SINCE 2014, 15  states and the District of Columbia have offered driver’s licenses to those in the country illegally. Three states, Washington, New Mexico, and Utah offered licenses in 1993, 2003, and 2005, respectively. Massachusetts and Rhode Island will begin issuing licenses on July 1, 2023.

The primary reason offered by proponents has been that licensing will make the roads safer. They claim common sense and logic as proof. Unfortunately, facts tell a completely different story. In every state and the District of Columbia in the first two or three years after licensing, traffic fatalities have exploded.

I began studying this issue over a decade ago when my son was killed by an unlicensed driver in San Francisco. My research focused on license status regardless of immigration status. However, 11 months after my son was killed, I learned that the driver was in the country illegally.

As only three states at the time had issued licenses to those in the country illegally, numbers were hard to come by. The AAA Foundation for Traffic Safety had issued two studies showing that unlicensed drivers were responsible for over 7,500 fatalities annually. At the time, that was over 20 percent of all fatalities caused by less than 4 percent of all drivers.

But since the “craze” to issue licenses began in 2014, the numbers have become very clear. According to National Highway Traffic Safety Administration data, fatalities in California, Maryland, and Nevada were up 25, 26, and 26 percent, respectively, over three years. Colorado, Connecticut, Delaware, and Illinois were up 25, 23, 25, and 17 percent, respectively, over two years.

Advocates claim that fatalities increase because there are more drivers. Again, the facts don’t justify the claim. In the 10 years prior to 2014, when the licensing craze began, traffic fatalities decreased by 24.7 percent despite an increase in the number of drivers by 8 percent. Fatalities decreased from 43,510 in 2005 to 32,714 in 2014.

I have repeatedly asked advocates in many of these states to provide me with any report showing that licensing makes for safer drivers. I’ve never received one.

In 2013 I testified against licensing for those in the country illegally in California. I wanted to know why these people as a group were such bad drivers. I found data collected by the World Health Organization on Mexico, Central American countries, and some South American countries, as these were where most of the new drivers were from. I found that every country had laws almost identical to those in the United States, yet the enforcement was horribly lacking (unless you were a tourist).

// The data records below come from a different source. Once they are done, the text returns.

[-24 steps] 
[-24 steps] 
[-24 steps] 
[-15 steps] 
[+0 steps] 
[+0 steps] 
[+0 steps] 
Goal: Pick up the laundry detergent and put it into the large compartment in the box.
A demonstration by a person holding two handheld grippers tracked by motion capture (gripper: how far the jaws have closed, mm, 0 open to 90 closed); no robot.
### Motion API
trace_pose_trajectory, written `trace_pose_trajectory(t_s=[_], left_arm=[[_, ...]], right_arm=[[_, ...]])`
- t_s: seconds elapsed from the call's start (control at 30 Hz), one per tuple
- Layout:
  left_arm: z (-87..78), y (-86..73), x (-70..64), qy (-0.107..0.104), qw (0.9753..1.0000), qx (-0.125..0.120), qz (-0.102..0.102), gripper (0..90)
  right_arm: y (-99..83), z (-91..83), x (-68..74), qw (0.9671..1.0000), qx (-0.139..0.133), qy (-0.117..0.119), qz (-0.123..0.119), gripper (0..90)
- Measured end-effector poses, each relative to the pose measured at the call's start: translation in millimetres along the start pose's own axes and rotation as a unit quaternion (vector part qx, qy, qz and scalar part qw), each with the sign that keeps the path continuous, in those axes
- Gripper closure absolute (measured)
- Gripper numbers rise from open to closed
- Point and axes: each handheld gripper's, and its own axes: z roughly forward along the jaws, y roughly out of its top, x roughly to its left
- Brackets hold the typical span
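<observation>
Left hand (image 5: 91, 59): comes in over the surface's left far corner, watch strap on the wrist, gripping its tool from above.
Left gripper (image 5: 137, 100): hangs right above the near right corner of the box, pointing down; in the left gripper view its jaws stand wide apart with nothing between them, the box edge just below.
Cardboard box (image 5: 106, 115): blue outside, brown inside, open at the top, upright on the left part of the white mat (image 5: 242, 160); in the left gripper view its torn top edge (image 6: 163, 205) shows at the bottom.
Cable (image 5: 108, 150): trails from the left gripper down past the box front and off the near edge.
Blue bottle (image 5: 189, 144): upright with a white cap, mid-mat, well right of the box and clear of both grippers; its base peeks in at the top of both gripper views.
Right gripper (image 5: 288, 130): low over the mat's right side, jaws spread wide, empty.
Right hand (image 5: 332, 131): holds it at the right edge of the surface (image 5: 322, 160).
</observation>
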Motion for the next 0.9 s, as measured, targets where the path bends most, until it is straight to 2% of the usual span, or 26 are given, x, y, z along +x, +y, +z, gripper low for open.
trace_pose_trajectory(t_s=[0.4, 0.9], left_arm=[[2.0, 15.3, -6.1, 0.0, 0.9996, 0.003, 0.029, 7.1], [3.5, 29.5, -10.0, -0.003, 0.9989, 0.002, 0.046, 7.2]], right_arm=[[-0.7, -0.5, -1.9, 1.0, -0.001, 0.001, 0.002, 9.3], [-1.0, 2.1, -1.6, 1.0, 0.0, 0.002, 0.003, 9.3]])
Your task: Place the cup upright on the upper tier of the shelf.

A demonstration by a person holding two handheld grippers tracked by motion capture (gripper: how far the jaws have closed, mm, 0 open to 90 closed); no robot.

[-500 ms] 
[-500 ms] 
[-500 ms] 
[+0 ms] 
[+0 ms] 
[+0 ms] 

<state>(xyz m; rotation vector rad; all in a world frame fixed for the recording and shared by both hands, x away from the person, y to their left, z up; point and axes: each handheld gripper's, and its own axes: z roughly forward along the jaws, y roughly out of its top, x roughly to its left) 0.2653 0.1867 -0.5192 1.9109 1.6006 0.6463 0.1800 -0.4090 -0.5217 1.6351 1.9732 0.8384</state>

A report issued by the California DMV in 2012 covered 25 years of driving statistics for those in the country illegally. Proponents claimed the report said licensing drivers would make them safer. I asked Robert Hagge, head of the DMV research group that produced the report, if that was true. His response was, “No, I do not agree with this interpretation. There is nothing in our report that would indicate, one way or the other, whether licensing existing unlicensed drivers would make them safer drivers.” The conclusion of the report was to continue impounding the cars of unlicensed drivers.

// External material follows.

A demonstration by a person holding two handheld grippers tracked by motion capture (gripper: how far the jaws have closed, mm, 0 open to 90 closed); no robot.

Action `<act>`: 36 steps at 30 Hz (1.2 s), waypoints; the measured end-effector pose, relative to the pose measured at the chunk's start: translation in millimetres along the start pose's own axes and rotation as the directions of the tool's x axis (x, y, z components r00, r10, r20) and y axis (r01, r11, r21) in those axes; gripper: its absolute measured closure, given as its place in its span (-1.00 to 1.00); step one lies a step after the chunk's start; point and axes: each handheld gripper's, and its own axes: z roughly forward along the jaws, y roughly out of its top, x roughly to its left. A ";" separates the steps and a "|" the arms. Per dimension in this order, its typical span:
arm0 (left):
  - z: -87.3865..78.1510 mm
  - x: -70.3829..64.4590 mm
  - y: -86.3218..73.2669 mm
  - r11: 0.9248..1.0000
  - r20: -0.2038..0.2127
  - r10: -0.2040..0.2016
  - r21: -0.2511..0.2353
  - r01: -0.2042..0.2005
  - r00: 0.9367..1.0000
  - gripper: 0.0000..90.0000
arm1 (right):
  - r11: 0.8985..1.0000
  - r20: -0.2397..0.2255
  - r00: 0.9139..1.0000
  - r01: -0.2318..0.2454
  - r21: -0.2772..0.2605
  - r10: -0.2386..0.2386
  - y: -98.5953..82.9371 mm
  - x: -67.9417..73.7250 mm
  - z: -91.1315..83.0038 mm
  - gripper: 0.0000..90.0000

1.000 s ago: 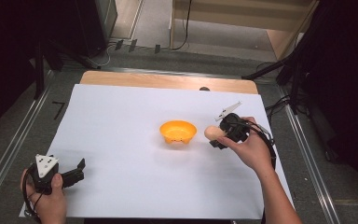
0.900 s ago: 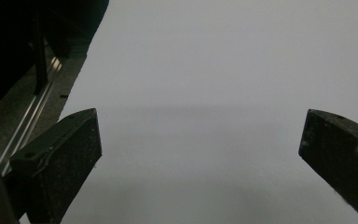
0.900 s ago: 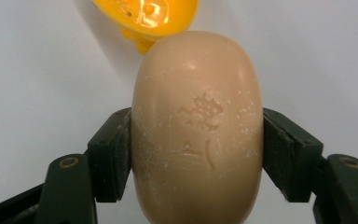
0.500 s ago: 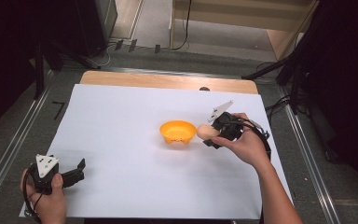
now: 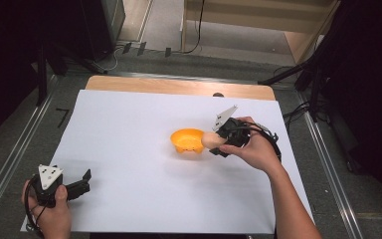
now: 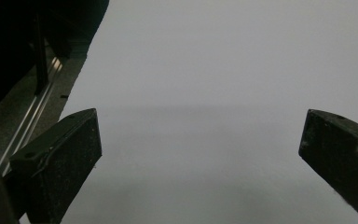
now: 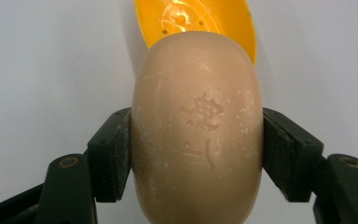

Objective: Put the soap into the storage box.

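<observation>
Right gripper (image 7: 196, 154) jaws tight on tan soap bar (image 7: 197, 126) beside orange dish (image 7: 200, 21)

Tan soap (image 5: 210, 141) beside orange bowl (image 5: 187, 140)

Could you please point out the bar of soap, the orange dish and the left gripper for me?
bar of soap (image 7: 198, 130): right gripper view, its embossed face, clamped between the jaws.
orange dish (image 5: 186, 140): high view, its inner floor.
left gripper (image 5: 85, 179): high view, between its open fingertips.
</observation>
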 end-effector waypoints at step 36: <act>-0.2 0.7 0.1 1.000 0.003 -0.003 0.001 0.003 1.000 -1.00 | 0.981 -0.072 0.979 0.189 -0.033 -0.191 53.0 -15.3 26.0 -0.27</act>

As we now know, the 5,016 additional deaths (through 2021) over the base year prior to licensing proves the advocates’ “dead” wrong.

Another claim made by licensing advocates is that hit-and-runs will decrease as these drivers will not be afraid of being deported for driving without a license. Aside from the fact that these drivers, when caught, haven’t been getting deported for over a decade, hit-and-runs in California increased by 26 percent in the first two years licenses were offered.

Massachusetts advocates have claimed that Connecticut licensing has reduced fatalities (already disproven), and hit-and-runs have declined. Fran Mayko of AAA Northeast said the following in 2018, “Hit-and-run crashes in the US are trending in the wrong direction, especially in Connecticut.”

The evidence is overwhelming. Licensing will increase fatalities and increase hit-and-runs. The solution for safer roads is simple. Enforce and strengthen Massachusetts driving laws and vote No on the Work and Family Mobility Act.

Don Rosenberg is president of Advocates for Victims of Illegal Alien Crime.